Houston Met Dance Confronts the Ground with jhon r. stronks

Last spring, Houston Metropolitan Dance Company premiered jhon r. stronk’s Not Yet Soaring as the finale of their Mixing It Up concert. Its fresh and joyous movement language was a highlight on the program and the company encouraged stronks to develop the work further. The resulting collaboration, Still Confronting the Ground is a dance theater work that “finds them attending to the serious business of happiness in an evening of choreography and performance created in honor of growing up, and what it takes to get there.”

Clair Hummel, a graduate student at the University of Houston Theatre, Dance, Costume Design and Technology department has created costumes for this piece. Kris Phelps serves as Houston Metropolitan Dance Company lighting designer. Meanwhile, Houston composer, DJ, and sound designer, Jerahmiah DiMatteo is live-mixing an electronic score that mingles with spoken text, some written by stronks himself.

I caught up with jhon to find out more about the work, its rehearsal process, and what audiences can expect from Still Confronting the Ground.

How is this work a departure for the dancers of Houston Met Dance?

There is a high concentration of improvisation in this work. Some highly structured and some wide and open. This is a minor departure.

We spent a week in November with improvisation – the concept the “thing,” the monster, confronting our ideas about improvisation, and how they relate to our individual dance histories. We also used it as a tool to get at how we relate to dance and then worked on how we relate to each other through our dancing. We closed the week with the creation of an improvisation score based on sensation. That score now exists as a prologue to the evening scheduled to take place 30 minutes before the top of the show.

The larger departures lie in the theatrical elements. The costuming, live spoken text, the level of intimacy we will share with the audience, the fact that this work is about who we really are and the way we try to hide behind what we do… maybe… The real answer will come from those that follow the work, I am so curious… how far did we go?

Describe the collaborative process of marrying sounds and score with your ultimate vision for the work.

Jeremiah [DiMatteo] and I have worked together a few times. In addition to doing some sound work on a few Met Too [Houston Met’s pre-professional dance company] choreographies, he has accompanied my classes at both the Houston Met and the University of Houston. With this development of the work I wanted to put him at the helm of the ship so to speak. He is a great DJ and his improvisation will create an interesting context. We are still in process, so ill let you know more about that after the show…

What kind of valuable feedback do you receive from the open rehearsal process, and how does it relate (if at all) to your Fieldwork experiences?
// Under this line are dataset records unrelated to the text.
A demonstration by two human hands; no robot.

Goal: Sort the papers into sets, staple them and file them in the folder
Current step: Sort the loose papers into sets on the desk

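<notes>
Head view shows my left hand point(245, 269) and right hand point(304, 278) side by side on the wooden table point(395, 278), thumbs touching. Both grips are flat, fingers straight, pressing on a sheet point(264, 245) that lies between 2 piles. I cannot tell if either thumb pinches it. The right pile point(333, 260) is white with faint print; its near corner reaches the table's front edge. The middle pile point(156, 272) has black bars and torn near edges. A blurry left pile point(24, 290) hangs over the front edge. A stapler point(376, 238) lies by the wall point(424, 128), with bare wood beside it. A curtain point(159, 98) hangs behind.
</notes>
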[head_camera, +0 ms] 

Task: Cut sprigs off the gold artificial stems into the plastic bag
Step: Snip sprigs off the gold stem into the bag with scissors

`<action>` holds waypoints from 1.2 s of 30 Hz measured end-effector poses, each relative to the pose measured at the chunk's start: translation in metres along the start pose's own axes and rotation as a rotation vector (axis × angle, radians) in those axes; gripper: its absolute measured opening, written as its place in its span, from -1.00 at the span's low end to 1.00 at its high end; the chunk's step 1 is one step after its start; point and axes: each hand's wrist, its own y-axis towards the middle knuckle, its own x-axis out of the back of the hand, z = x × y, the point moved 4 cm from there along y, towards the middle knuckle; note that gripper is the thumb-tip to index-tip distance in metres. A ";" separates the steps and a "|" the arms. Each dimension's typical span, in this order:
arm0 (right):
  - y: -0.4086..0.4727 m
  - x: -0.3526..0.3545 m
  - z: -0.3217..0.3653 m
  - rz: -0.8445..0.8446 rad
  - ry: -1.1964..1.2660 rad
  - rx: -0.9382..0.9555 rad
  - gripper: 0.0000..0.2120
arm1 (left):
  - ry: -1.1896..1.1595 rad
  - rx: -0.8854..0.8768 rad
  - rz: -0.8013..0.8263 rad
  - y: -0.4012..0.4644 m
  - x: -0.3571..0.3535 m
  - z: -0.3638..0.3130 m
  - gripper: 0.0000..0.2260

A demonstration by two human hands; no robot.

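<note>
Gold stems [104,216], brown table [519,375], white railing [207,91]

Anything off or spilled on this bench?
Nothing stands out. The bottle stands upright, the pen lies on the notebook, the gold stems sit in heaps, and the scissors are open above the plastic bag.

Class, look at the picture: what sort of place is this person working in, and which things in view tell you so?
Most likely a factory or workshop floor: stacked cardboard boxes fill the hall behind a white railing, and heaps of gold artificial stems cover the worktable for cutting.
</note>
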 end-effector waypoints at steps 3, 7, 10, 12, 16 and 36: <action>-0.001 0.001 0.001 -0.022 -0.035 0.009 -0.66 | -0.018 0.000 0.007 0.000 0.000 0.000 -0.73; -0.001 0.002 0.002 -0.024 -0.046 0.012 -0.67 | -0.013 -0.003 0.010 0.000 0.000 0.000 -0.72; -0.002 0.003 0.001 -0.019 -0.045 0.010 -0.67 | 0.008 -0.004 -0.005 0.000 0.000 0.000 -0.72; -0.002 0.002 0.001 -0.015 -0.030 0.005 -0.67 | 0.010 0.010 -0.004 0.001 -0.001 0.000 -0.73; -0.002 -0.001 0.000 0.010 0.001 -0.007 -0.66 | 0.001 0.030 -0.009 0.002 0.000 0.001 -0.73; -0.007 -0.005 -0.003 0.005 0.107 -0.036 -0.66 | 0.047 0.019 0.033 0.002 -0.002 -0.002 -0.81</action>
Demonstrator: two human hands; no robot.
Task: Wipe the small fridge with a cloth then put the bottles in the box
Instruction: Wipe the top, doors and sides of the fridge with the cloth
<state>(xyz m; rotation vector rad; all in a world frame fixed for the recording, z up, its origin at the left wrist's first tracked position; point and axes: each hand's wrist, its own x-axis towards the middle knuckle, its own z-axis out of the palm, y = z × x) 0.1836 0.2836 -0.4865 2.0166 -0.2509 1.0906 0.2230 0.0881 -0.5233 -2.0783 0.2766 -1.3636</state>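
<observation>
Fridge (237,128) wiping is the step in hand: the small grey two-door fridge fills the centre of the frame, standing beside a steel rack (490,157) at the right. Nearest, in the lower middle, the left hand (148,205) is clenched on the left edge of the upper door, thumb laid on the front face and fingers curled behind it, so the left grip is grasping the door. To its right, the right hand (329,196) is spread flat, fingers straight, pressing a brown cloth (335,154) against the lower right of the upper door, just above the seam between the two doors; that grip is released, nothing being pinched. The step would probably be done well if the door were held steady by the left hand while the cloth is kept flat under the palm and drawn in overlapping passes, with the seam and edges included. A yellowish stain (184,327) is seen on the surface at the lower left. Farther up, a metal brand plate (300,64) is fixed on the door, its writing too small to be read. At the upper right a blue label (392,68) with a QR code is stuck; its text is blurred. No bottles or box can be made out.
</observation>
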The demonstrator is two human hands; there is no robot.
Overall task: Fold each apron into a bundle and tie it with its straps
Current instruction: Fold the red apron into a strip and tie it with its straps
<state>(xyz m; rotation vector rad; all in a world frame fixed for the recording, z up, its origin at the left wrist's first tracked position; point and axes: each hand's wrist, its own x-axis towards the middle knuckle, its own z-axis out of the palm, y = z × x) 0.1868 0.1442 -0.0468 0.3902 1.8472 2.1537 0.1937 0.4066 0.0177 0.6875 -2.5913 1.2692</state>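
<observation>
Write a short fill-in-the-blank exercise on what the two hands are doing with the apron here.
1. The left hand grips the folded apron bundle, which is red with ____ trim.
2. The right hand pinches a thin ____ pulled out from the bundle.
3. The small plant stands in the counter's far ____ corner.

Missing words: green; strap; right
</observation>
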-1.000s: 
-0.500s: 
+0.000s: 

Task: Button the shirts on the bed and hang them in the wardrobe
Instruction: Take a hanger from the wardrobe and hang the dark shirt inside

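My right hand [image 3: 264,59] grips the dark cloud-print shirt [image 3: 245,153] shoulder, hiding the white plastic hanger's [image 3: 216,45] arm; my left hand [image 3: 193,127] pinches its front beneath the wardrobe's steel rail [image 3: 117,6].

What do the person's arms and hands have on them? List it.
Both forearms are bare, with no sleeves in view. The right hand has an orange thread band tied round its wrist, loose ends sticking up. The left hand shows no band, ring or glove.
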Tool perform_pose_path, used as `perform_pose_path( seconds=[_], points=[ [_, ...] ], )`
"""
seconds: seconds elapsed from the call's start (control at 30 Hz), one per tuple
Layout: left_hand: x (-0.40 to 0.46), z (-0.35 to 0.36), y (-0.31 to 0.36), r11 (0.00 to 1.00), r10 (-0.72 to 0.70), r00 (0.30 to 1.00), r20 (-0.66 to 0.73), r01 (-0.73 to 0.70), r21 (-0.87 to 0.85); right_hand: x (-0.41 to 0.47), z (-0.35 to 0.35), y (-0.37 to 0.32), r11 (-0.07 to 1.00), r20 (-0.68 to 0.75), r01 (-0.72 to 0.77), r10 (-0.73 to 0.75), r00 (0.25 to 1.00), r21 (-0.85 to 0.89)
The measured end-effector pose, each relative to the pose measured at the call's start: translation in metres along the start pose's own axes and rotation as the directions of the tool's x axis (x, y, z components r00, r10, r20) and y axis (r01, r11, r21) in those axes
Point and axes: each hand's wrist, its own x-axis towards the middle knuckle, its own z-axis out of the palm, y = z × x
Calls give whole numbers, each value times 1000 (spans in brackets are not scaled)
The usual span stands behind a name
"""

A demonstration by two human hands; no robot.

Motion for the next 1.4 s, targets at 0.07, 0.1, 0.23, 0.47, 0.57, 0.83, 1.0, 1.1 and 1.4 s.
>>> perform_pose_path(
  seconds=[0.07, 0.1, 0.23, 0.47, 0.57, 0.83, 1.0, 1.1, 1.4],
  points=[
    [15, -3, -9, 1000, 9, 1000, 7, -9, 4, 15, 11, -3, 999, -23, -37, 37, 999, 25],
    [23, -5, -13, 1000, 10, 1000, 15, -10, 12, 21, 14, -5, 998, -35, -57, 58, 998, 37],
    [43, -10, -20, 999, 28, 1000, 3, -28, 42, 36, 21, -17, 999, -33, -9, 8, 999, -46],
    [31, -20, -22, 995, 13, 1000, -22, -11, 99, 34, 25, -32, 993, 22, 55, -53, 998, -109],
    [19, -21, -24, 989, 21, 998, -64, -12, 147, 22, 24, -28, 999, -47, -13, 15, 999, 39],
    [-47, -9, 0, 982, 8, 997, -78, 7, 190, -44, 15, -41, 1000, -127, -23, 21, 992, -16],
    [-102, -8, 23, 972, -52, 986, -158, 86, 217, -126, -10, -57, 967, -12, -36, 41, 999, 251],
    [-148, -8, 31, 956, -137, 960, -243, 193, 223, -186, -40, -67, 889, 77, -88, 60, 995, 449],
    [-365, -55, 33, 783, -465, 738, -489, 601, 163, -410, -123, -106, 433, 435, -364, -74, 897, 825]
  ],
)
An expression of what is experienced is the most valuable and potent information I can receive. I am working with behavior. I see behavior as an action that elicits another action (this can be reaction or response). From that cycle we end up with situation. A situation that is rooted in an initial behavior, and that is what I get from the Fieldwork process and why I have always allowed a certain level of openness in my rehearsal processes. In the case of this work, we have had many visitors and each one has their own experience. The more I know about what people are experiencing the closer I get to being able to say that thing I have to say that has no words.

Describe the role of the audience in this production.

The role of the audience is unchanged. The performer’s relationship to the audience is the one I am addressing, or expressing rather. We will be there to greet you. We will not hide in the back. We want to meet you. We want to thank you for coming and we hope you will let us express our gratitude. We will not ask you to do anything more than you a moved to do. We don’t want you to be uncomfortable. It’s not an audience participation situation it’s a audience infusion. The theater will be our common ground. We come together there, breathing the same air, look into each others eyes, smile and like magic we are one and many.

How long have you been confronting the ground?

I don’t know. It feels very old, ancient, like it may have started as many as five lifetimes ago when I was a grain of sand perhaps?

Still Confronting the Ground will be presented at Barnevelder Movement/Arts Complex at 2201 Preston, Houston, 77002 on January 21-23, 2010 at 7:30 PM; and January 24 at 6 PM.   Tickets for the evening are available on-line at www.barnevelder.org for $15 in advance and $20 at the door.  For performance information visit www.houstonmetdance.org.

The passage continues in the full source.